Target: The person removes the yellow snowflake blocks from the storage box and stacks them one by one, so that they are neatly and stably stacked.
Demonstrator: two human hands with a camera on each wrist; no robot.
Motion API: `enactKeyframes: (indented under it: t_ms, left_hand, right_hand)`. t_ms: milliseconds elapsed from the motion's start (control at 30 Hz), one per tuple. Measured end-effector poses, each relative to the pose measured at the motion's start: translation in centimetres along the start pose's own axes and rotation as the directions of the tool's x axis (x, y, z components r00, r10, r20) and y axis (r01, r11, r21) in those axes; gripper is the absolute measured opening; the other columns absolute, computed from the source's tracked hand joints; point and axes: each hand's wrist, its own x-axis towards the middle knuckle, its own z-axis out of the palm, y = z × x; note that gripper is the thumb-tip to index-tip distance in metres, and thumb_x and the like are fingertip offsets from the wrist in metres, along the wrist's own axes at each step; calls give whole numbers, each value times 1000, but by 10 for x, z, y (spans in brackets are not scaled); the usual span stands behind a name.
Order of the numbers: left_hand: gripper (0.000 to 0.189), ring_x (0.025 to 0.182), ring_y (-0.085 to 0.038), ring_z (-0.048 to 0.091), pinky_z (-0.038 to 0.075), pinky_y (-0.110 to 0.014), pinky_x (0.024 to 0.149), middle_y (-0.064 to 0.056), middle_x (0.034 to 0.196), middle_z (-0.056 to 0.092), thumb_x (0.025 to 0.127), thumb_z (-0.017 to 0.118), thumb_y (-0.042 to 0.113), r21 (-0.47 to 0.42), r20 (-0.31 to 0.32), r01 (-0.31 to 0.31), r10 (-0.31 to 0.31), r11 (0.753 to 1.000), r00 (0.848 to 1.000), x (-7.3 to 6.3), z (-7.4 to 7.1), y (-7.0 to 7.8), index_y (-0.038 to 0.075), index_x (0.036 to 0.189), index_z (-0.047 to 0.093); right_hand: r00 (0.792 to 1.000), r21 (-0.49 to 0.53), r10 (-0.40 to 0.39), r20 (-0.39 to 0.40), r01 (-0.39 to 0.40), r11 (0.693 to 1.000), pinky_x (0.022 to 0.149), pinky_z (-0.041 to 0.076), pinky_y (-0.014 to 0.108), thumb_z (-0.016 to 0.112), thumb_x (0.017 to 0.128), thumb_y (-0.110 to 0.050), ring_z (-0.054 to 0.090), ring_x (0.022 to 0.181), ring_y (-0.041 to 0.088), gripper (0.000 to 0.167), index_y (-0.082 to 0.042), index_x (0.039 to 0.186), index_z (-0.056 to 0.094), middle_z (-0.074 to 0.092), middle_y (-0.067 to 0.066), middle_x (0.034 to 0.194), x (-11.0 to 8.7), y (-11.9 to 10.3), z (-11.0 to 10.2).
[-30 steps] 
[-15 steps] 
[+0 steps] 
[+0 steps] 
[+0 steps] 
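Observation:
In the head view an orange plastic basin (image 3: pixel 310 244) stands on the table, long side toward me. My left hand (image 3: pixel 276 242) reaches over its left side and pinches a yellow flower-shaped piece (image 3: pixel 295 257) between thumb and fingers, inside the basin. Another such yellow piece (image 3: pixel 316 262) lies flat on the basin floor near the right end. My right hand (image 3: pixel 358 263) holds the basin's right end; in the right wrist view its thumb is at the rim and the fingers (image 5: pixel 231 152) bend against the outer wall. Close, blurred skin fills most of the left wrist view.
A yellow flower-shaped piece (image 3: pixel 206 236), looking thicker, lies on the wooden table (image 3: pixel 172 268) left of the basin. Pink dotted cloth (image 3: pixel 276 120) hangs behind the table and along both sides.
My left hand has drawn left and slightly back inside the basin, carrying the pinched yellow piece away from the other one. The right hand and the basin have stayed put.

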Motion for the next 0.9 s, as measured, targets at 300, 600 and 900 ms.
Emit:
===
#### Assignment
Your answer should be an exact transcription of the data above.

#### Task response
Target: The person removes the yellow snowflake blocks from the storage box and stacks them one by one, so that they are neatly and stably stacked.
Demonstrator: two human hands with a camera on each wrist; no robot.
Motion API: `enactKeyframes: (indented under it: t_ms, left_hand, right_hand)`. t_ms: milliseconds elapsed from the motion's start (control at 30 Hz), one per tuple. Measured end-effector poses, each relative to the pose measured at the motion's start: translation in centimetres along the start pose's own axes and rotation as the directions of the tool's x axis (x, y, z components r00, r10, r20) and y axis (r01, r11, r21) in those axes; gripper is the absolute measured opening; the other columns absolute, computed from the source's tracked hand joints; point and axes: each hand's wrist, its own x-axis towards the middle knuckle, its own z-axis out of the palm, y = z × x; note that gripper is the thumb-tip to index-tip distance in metres, and thumb_x and the like are fingertip offsets from the wrist in metres, along the wrist's own axes at each step; calls give whole numbers, each value times 1000, but by 10 for x, z, y (spans in brackets are not scaled); the usual span stands behind a name.
Order of the numbers: left_hand: gripper (0.000 to 0.189), ring_x (0.025 to 0.182), ring_y (-0.085 to 0.038), ring_z (-0.048 to 0.091), pinky_z (-0.038 to 0.075), pinky_y (-0.110 to 0.014), pinky_x (0.024 to 0.149), middle_y (-0.064 to 0.056), middle_x (0.034 to 0.196), middle_z (-0.056 to 0.092), thumb_x (0.025 to 0.127), thumb_z (-0.017 to 0.118), thumb_y (-0.042 to 0.113), r21 (-0.47 to 0.42), r20 (-0.31 to 0.32), r01 (-0.31 to 0.31), r10 (-0.31 to 0.31), r11 (0.753 to 1.000), r00 (0.848 to 1.000), x (-7.3 to 6.3), z (-7.4 to 7.1), y (-7.0 to 7.8), index_y (-0.038 to 0.075), index_x (0.036 to 0.189), index_z (-0.047 to 0.093); right_hand: r00 (0.792 to 1.000), r21 (-0.49 to 0.53), r10 (-0.40 to 0.39), r20 (-0.39 to 0.40), r01 (-0.39 to 0.40), r11 (0.693 to 1.000), pinky_x (0.022 to 0.149), pinky_z (-0.041 to 0.076), pinky_y (-0.014 to 0.108), thumb_z (-0.016 to 0.112), thumb_x (0.017 to 0.128), thumb_y (-0.110 to 0.050), ring_z (-0.054 to 0.090), ring_x (0.022 to 0.181), ring_y (-0.041 to 0.088), gripper (0.000 to 0.167), index_y (-0.082 to 0.042), index_x (0.039 to 0.186), index_z (-0.056 to 0.094), middle_z (-0.074 to 0.092), middle_y (-0.067 to 0.066), middle_x (0.034 to 0.194), x (-11.0 to 8.7), y (-11.9 to 10.3), z (-11.0 to 10.2).
[-30 steps] 
[-15 steps] 
[+0 steps] 
[+0 steps] 
[+0 steps] 
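Observation:
In the head view an orange plastic basin (image 3: pixel 310 244) stands on the table, long side toward me. My left hand (image 3: pixel 276 242) reaches over its left side and pinches a yellow flower-shaped piece (image 3: pixel 295 257) between thumb and fingers, inside the basin. Another such yellow piece (image 3: pixel 316 262) lies flat on the basin floor near the right end. My right hand (image 3: pixel 358 263) holds the basin's right end; in the right wrist view its thumb is at the rim and the fingers (image 5: pixel 231 152) bend against the outer wall. Close, blurred skin fills most of the left wrist view.
A yellow flower-shaped piece (image 3: pixel 206 236), looking thicker, lies on the wooden table (image 3: pixel 172 268) left of the basin. Pink dotted cloth (image 3: pixel 276 120) hangs behind the table and along both sides.
My left hand has drawn left and slightly back inside the basin, carrying the pinched yellow piece away from the other one. The right hand and the basin have stayed put.
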
Motion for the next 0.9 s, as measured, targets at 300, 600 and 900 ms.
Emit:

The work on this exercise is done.